“We can do it!”. Il manifesto di J. Howard Miller diventato il simbolo del femminismo nasconde, svelandola al tempo stesso, la forza delle donne statunitensi che durante la Seconda guerra mondiale si sono rimboccate le maniche per lavorare nelle fabbriche di armi e di mezzi da combattimento, mentre i loro uomini erano al fronte. È la storia di “Rosie the Riveter”, Rosie la rivettatrice (rivettare vuol dire unire due lamiere con dei giunti, ndr), di tutte le “Rosie”, con tute da meccanico e capelli raccolti in un fazzoletto, con scarponi ai piedi e maschere protettrici sugli occhi. La prima “Rosie” apparve in una canzone, scritta nel 1942 da Redd Evans e John Jacob Loeb e che venne diffusa su tutte le radio l’anno dopo.
Sulla carta il personaggio venne tratteggiato per la prima volta nel 1942, non da Miller, ma dal pittore Norman Rockwell che prese a modella l’allora 19enne Mary Doyle Keefe, morta lo scorso anno all’età di 92 anni. Il ritratto apparve sulla copertina del Saturday Evening Post nel maggio del 1943: una donna muscolosa, in tuta da lavoro, col viso sporco, colta nella pausa pranzo mentre mangia un panino, con i piedi che poggiano sul “Mein Kampf” e sulle gambe il porta pranzo con su scritto “Rosie”.
Il più famoso “We can do it!”, è diventato tale solo negli anni 80. Il poster infatti faceva parte di una serie di manifesti che il comitato coordinatore della produzione di guerra della Westinghouse Company’s aveva commissionato a Miller per motivare le dipendenti durante la guerra a non perdersi d’animo e a lavorare duro.

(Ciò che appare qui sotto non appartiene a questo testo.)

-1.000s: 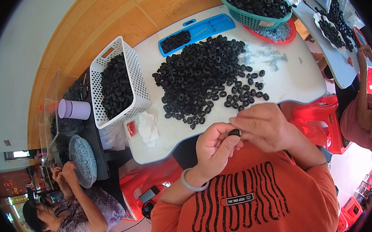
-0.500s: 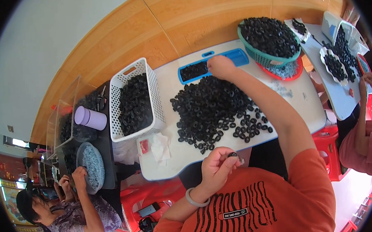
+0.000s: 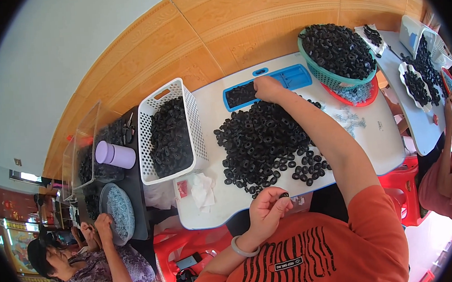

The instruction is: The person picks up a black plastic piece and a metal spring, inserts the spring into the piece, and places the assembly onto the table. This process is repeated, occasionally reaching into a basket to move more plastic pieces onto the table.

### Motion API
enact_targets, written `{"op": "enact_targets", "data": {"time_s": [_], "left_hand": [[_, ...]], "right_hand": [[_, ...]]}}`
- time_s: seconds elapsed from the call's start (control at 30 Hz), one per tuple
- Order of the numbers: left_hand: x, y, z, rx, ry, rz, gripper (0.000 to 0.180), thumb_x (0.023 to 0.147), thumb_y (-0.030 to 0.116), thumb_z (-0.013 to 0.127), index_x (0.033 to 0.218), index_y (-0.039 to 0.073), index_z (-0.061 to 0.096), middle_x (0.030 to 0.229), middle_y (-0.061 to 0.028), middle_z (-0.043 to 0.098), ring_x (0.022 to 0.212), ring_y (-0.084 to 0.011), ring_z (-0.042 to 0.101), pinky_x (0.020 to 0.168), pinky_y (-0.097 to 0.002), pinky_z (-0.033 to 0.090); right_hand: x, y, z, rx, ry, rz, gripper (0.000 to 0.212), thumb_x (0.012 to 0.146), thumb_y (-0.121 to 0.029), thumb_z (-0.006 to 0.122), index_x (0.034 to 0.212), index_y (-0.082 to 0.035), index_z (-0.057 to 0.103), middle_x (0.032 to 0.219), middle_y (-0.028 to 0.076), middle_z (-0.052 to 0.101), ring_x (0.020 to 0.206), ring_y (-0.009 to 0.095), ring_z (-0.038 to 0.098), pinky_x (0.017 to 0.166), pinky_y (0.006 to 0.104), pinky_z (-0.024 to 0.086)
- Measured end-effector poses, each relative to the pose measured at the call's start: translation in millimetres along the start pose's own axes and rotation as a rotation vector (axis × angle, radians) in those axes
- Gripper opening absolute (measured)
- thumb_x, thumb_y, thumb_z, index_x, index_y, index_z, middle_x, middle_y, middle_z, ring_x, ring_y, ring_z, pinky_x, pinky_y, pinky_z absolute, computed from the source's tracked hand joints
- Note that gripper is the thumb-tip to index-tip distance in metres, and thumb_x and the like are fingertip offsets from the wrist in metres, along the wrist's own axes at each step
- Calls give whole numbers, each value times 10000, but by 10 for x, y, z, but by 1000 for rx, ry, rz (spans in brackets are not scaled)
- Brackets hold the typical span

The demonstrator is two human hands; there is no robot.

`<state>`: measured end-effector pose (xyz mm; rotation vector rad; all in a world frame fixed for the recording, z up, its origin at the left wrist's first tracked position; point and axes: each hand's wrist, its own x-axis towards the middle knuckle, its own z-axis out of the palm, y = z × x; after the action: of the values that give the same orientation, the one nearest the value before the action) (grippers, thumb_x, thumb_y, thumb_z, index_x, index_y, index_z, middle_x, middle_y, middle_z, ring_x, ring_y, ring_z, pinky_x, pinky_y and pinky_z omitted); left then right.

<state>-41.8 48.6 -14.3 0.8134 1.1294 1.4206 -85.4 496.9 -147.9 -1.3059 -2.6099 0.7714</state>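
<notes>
Held up near my chest, my left hand (image 3: 267, 214) is closed in a pinch on a small black ring-like piece (image 3: 285, 195). My right hand (image 3: 270, 89) reaches far across the table, curled over the blue divided tray (image 3: 298, 85). It is at the compartment filled with small black parts (image 3: 241, 95). The back of the hand covers its fingertips, so whatever they grip is hidden. Between my hands lies a large pile of oval black rings (image 3: 262, 138), with some scattered loose ones (image 3: 309, 169) at its near right side.
A white perforated basket (image 3: 198, 137) of black rings stands left, beside a crumpled tissue (image 3: 203, 191). At right, a heaped green basket (image 3: 322, 75) rests on a red basin (image 3: 372, 96) of clear pieces. Co-workers sit on both sides; the left one is by a bowl (image 3: 102, 202).
The whole view has shifted, so the scene sits slightly lower and to the right. Both hands stay in nearly the same places, the left still pinching the black piece.
</notes>
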Motion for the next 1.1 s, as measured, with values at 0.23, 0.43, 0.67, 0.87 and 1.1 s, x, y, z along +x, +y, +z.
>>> {"op": "enact_targets", "data": {"time_s": [0.23, 0.43, 0.67, 0.87, 1.1], "left_hand": [[-14, -67, -6, -12, -15, -12, 147, 1128, 106, 652, 1238, 11, 629, 958, -73, 748, 763, -65, 623, 669, -204, 485], [-15, -94, -31, -18, 7, -4, 141, 1127, 107, 655, 1227, 11, 634, 953, -71, 746, 762, -63, 620, 667, -202, 481], [-126, -75, -33, -25, -1, 0, 150, 1131, 107, 649, 1248, 13, 644, 971, -19, 740, 783, -25, 609, 673, -174, 475], [-185, -10, -125, -12, 84, 91, 166, 1127, 108, 656, 1261, 11, 638, 971, -35, 747, 780, -42, 626, 679, -187, 497], [-220, 218, -125, -102, 168, 244, 191, 1119, 134, 668, 1246, 7, 601, 935, -133, 737, 718, -120, 628, 655, -232, 499]], "right_hand": [[-7, 18, 37, 50, -2, 1, 233, 901, -74, 680, 1090, -72, 817, 1172, 216, 791, 1124, 414, 752, 959, 516, 609], [-34, 193, 190, 75, 195, -18, 188, 919, -81, 686, 1052, -94, 818, 1102, 185, 800, 1084, 391, 756, 939, 509, 604], [-202, -30, -17, 157, 244, -60, 165, 937, -77, 685, 1067, -71, 786, 1090, 200, 789, 1044, 394, 759, 905, 489, 612], [-1116, -435, -527, 1186, 64, -115, 96, 966, -38, 745, 1059, -23, 726, 933, 80, 764, 758, 162, 694, 714, 333, 587], [-3370, -1489, -885, 1536, -118, -185, 93, 973, 36, 700, 1047, -11, 668, 1008, 120, 753, 835, 151, 690, 742, 295, 585]]}}
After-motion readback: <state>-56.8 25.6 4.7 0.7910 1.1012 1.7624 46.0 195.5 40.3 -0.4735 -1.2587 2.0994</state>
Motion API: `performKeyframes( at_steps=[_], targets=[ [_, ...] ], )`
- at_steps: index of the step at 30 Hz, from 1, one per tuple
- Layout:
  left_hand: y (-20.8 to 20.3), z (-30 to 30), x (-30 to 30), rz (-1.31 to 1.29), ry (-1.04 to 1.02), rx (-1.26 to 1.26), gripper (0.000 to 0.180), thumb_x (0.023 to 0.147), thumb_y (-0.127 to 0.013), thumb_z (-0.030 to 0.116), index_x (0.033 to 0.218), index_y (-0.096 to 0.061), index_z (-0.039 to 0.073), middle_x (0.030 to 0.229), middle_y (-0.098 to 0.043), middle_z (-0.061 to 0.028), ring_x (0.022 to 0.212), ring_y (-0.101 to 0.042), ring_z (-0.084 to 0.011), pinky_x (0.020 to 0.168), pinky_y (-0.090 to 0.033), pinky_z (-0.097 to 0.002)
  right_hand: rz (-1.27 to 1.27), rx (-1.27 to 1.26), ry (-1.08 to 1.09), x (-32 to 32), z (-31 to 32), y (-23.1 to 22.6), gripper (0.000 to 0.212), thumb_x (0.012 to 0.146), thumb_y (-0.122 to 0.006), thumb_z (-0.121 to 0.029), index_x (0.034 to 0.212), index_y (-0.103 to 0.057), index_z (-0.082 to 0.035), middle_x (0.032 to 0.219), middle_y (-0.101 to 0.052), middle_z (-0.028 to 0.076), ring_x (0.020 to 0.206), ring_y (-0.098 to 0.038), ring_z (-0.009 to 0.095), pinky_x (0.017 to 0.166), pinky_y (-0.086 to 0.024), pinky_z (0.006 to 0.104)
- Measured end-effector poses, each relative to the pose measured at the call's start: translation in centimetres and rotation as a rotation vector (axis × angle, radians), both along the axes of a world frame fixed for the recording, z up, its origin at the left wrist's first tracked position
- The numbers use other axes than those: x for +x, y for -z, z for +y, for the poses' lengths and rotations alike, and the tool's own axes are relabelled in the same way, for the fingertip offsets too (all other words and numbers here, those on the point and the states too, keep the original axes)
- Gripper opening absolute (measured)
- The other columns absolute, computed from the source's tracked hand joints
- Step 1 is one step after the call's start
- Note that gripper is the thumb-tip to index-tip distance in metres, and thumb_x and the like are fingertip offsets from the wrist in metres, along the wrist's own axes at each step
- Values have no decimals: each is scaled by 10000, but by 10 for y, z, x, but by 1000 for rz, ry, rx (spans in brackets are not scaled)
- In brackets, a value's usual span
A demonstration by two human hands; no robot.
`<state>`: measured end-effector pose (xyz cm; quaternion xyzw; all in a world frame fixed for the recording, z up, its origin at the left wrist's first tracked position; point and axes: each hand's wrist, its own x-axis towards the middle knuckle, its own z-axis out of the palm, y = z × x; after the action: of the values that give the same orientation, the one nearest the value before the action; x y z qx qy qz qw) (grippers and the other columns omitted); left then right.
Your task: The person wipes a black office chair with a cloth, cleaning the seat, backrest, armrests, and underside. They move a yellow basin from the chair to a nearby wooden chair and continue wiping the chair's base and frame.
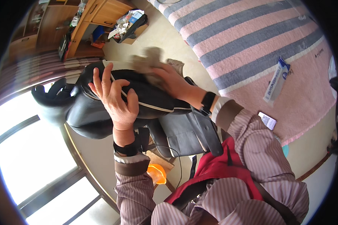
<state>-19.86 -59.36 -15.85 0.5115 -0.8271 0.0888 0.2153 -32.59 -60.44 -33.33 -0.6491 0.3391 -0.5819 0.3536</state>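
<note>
A black leather-covered padded chair (88,116) with cream piping lies in front of me, its parts reaching from the window side toward my body. My left hand (116,95) rests on its upper part with fingers spread, holding nothing. In my right hand (172,80) is a brownish cloth (148,65), smeared by motion, on or just over the far side of the black padding. The fingers curl around the cloth and are partly hidden by it. Each wrist wears a black band. A red apron (223,165) hangs over my striped shirt.
To the right is a bed with a striped pink and grey cover (244,41), bearing a plastic packet (278,80) and a small white card or phone (267,120). An orange basin (156,174) sits below the chair. Farther off are a filled box (133,32) and wooden cabinets (105,15).
</note>
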Motion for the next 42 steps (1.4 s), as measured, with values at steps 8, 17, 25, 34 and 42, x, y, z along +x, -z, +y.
performKeyframes(
  at_steps=[8, 17, 25, 34, 42],
  targets=[
    [1, 4, -11, 2, 17, -15, 99, 646, -530, 102, 729, -581, 82, 1336, -501, -138, 1363, -259, -409, 1120, -5, -529, 1043, 82, 266, 1, 72, 89, 407, 769, -537, -150, 1127, -502, 41, 949, -519, 136, 872, -515, 258, 752, -416, 344],
    [2, 26, -38, -41, 49, -26, 70, 654, -520, 108, 694, -572, 83, 1337, -509, -145, 1358, -273, -411, 1127, -5, -513, 891, 216, -162, -43, 138, 54, 72, 697, -607, -132, 694, -636, -66, 641, -622, 75, 625, -634, 275, 488, -443, 456],
    [-4, 46, -47, -25, 103, 22, 57, 645, -525, 104, 690, -557, 89, 1323, -520, -168, 1378, -246, -411, 1139, 30, -477, -86, 1020, -263, -171, 150, 37, 309, 772, -577, -74, 1065, -634, 7, 888, -675, 113, 837, -654, 212, 730, -527, 341],
    [-1, 62, -61, -14, 183, 10, 77, 649, -552, 111, 721, -571, 92, 1312, -509, -215, 1376, -229, -435, 1134, 4, -525, 97, 1074, 204, -89, 162, 137, 388, 939, -469, -341, 1082, -535, 14, 930, -630, 261, 877, -598, 415, 762, -472, 443],
    [-5, 79, -64, -118, 172, 46, 161, 657, -536, 87, 816, -558, 102, 1317, -479, -247, 1355, -232, -471, 1114, -97, -588, -115, 1119, 43, -112, 274, 179, 268, 800, -620, -248, 913, -648, -6, 852, -613, 142, 838, -598, 236, 760, -487, 368]
  ],
)
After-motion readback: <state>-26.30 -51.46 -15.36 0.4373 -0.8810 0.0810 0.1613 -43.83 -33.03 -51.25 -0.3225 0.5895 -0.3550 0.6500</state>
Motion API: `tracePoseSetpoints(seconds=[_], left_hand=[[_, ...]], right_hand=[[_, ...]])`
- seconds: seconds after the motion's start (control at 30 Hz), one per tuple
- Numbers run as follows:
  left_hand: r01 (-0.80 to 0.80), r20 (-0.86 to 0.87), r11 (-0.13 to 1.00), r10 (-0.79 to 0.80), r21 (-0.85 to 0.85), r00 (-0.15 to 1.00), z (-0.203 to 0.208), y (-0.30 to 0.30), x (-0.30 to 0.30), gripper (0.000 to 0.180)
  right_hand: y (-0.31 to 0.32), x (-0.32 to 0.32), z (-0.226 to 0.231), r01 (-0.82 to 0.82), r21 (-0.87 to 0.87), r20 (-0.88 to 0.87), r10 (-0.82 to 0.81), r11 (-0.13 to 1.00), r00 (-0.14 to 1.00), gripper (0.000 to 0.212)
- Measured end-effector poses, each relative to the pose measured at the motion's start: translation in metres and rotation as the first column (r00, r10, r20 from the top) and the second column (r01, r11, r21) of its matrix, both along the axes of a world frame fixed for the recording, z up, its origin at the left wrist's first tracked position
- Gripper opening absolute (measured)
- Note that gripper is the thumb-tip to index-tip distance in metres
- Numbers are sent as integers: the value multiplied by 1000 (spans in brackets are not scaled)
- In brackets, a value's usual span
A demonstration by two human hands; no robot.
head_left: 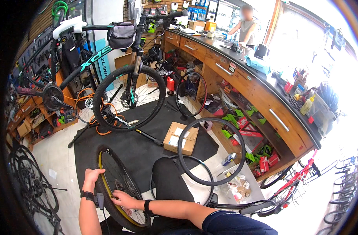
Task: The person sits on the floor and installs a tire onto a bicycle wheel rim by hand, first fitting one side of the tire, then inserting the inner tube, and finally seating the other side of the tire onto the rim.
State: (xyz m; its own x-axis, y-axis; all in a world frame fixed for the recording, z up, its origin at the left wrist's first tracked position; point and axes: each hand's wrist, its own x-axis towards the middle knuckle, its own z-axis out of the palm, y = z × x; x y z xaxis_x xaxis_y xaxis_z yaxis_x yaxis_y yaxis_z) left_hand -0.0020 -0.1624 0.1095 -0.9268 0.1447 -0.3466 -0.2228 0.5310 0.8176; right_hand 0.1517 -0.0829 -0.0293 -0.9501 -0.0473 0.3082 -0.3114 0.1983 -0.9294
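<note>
A bicycle wheel (120,176) with a knobby black tyre stands upright and slightly tilted in front of me. A yellow band (105,187) shows along its rim beside the tyre. My left hand (93,177) grips the tyre's upper left side, thumb on top, its other fingers partly hidden. Lower down, my right hand (125,199) reaches across with bent fingers pressed at the yellow band; their tips are partly hidden. Below my left wrist is a small grey device (100,200) with a cable. To the right of my knee stands a black ring (180,156), like a tyre or inner tube.
A cardboard box (181,138) sits on the black mat (147,117). Ahead, a bicycle (75,72) is held up on a stand. A long wooden counter (249,86) runs along the right, a person (247,29) behind it. A spray can (228,159) stands near the ring.
</note>
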Motion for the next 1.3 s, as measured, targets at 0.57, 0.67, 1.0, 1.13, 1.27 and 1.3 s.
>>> tracePoseSetpoints(seconds=[0.57, 0.67, 1.0, 1.13, 1.27, 1.3], left_hand=[[-47, -86, 999, 47, 7, 995, -2, 6, 36, 48], [-31, -117, 999, 33, 21, 993, -2, 12, 39, 44], [143, -216, 955, -202, -260, 955, 3, 39, 34, 40], [48, -286, 903, -185, -427, 940, 4, 34, 35, 43], [84, -222, 908, -189, -410, 957, -16, 18, 11, 38], [82, -233, 903, -195, -422, 953, -14, 20, 9, 37]], right_hand=[[2, 25, 1, 38, -42, -7, -38, 998, 999, 29], [7, 29, 1, 55, -64, -37, -57, 996, 998, 28], [36, 44, 21, 61, -64, 210, -46, 996, 977, 29], [20, 47, 22, 46, -111, 80, -37, 993, 996, 32], [6, 35, 20, 38, 14, 7, -38, 999, 999, 29], [4, 32, 21, 49, 10, 4, -49, 999, 999, 30]])
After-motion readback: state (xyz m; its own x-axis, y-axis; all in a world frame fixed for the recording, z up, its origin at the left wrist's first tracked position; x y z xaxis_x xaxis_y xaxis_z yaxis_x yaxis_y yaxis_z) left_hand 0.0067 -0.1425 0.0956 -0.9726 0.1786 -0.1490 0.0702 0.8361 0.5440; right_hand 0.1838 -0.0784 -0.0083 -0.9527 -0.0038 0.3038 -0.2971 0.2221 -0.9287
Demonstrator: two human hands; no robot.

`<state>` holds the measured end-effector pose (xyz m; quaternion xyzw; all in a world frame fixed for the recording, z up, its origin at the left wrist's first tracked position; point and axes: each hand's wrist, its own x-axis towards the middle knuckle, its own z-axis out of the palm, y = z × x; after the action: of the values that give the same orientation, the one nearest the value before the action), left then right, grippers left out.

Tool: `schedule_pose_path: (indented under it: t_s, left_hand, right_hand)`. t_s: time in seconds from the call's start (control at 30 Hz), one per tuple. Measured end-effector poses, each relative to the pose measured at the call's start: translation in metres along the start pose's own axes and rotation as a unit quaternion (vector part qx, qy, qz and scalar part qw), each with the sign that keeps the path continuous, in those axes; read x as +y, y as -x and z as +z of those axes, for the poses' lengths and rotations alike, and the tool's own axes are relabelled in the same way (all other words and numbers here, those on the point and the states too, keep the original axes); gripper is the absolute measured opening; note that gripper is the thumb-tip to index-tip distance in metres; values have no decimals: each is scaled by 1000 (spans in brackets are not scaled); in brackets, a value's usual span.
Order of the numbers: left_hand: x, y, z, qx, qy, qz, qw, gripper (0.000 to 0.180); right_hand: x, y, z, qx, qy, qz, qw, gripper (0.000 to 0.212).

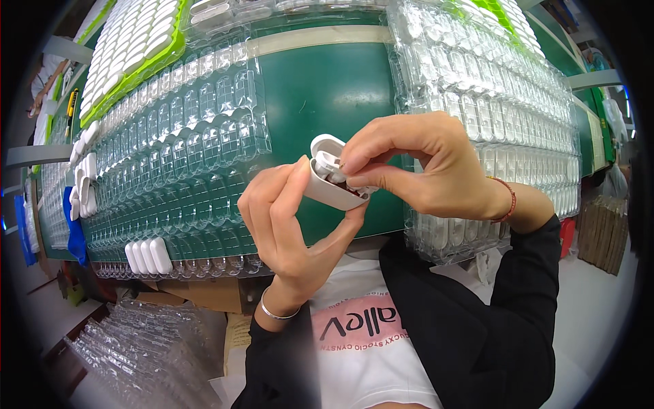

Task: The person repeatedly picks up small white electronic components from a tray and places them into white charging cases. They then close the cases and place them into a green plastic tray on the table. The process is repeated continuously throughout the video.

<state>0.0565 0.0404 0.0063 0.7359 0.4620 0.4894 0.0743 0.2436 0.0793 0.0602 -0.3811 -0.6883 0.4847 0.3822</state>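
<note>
My left hand (289, 228) grips a small white case with rounded ends, like an earbud charging case (332, 193), between thumb and fingers. The hinged lid (327, 144) of the case stands up, and white inner parts with a dark reddish patch show in its opening. Over that opening, the thumb and forefinger of my right hand (429, 163) are pinched together. Whatever lies between those fingertips is too small and covered to make out. Both hands are above the green table (327, 88), between two areas of clear plastic trays.
Clear trays (197, 129) with moulded pockets cover the left side; white pieces (148, 256) sit at their near edge. More clear trays (477, 102) are stacked at right. A lime-green tray (133, 54) full of white pieces lies far left. Empty trays (150, 354) pile up below.
</note>
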Motion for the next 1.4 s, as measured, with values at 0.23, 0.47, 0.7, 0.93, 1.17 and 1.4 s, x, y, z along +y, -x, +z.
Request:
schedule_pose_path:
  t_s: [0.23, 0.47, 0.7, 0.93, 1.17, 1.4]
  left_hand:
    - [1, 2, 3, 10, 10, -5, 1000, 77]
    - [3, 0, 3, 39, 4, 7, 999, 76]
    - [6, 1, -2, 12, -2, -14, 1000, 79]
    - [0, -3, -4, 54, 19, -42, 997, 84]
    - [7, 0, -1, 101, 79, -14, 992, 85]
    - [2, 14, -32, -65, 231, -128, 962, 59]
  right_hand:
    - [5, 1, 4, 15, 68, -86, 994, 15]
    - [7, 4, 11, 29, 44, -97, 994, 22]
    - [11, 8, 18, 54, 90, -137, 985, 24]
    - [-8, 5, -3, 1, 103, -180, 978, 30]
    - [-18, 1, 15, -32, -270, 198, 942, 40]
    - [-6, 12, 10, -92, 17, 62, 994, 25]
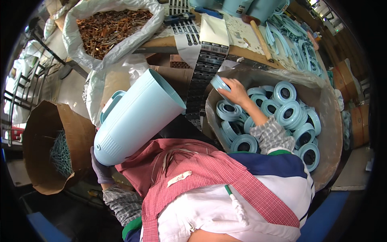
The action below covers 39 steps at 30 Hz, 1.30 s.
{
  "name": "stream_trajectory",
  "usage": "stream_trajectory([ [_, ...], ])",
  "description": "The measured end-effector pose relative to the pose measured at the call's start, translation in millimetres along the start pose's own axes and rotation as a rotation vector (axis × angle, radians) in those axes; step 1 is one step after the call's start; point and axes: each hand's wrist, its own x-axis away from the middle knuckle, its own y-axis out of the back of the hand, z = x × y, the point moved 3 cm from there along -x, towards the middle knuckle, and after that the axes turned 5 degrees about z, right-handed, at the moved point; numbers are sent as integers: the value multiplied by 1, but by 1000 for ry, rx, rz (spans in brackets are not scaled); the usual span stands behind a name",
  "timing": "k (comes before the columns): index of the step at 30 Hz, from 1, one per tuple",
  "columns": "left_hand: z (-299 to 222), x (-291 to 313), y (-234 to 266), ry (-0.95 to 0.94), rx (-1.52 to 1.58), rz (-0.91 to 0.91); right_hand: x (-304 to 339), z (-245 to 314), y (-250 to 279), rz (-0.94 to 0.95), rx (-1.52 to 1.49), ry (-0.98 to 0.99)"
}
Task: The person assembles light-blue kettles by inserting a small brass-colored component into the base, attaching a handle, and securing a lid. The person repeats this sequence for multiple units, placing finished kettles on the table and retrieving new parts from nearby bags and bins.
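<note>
Pinching a pale-blue round part (218, 82) just above centre, my right grip (234, 92) is closed on its rim; my left grip (101, 167) sits by the base of the tilted blue jug (139, 117), left of centre (mostly hidden, so I cannot tell how far it closes). I'd keep the jug steady and the part level. On the label strip (209, 60), upper centre, I can't make out the small print.
</note>
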Motion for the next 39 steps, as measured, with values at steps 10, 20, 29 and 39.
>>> stream_trajectory([
  [10,38,-29,78,-27,-340,141,-30,231,48,-415,-493,853],
  [20,-108,102,-51,-865,-888,170,-76,163,-89,339,-1440,-140],
  [29,-156,118,-233,-666,-1870,423,-122,62,-29,163,-1015,222],
  [39,-125,90,-233,-847,-1324,444,-80,-349,240,-692,450,-893],
])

Manifesti che rimasero sempre dentro le fabbriche e che vennero mostrati solamente un paio di settimane nel 1943. Fu solo nel 1982, quando i poster di Miller vennero esposti, che “We ca do it!” divenne il simbolo dell’indipendenza femminile e della lotta per i diritti delle donne.
A ispirare il personaggio di “Rosie”, non come modella ma come donna reale, fu però la rivettatrice dei record: Rosina Bonavita, l’operaia poco più che ventenne di Peekskill (New York) che nel 1943 finì su tutti i giornali perché con la sua collega Jennie Fiorito riuscì a fare in sole sei ore 900 buchi e a fissare 3.345 rivetti per la costruzione di un’ala di un aereo da combattimento. Quando il record venne superato da un altro team, Rosie non si perse d’animo e con un’altra partner riuscì a costruire un’ala di aereo in 4 ore e 10 minuti. Tanto è bastato a farla diventare un personaggio, anche se lei non si sentiva un’eroina. Pensava solo a lavorare, a costruire sempre più aerei, lavorando fino a 12 ore sette giorni su sette. Ma personaggio lo era suo malgrado, infatti ispirò la canzone di Evans e Loeb, il manifesto di Rockwell e quello di Miller. E milioni di donne americane si identificarono in lei.
Rosie, morta nel 1996, ha vissuto per buona parte dei suoi 73 anni, sempre nella stessa casa di Peekskill, si è sposata con il suo compagno di scuola Jimmy Hickey. Il matrimonio venne celebrato durante uno dei congedi dal fronte di Jimmy. Da lui ha avuto tre figli, una vita serena, non lavorò più ma è diventata il punto di riferimento della cittadina, spendendosi per la comunità, facendo torte, lavando le uniformi della squadra di football… Rimasta vedova, Rosie seguì il figlio Joe, quando si trasferì a Hilton Head, nella Carolina del Sud. Gli ultimi anni sono stati segnati da gravi disturbi dovuti all’osteoporosi, conseguenza forse dal duro lavoro da rivettatrice. Nonostante tutto, nonostante una fragilità mai conosciuta prima, Rosie non si è mai arresa. È rimasta una combattente, fino alla fine.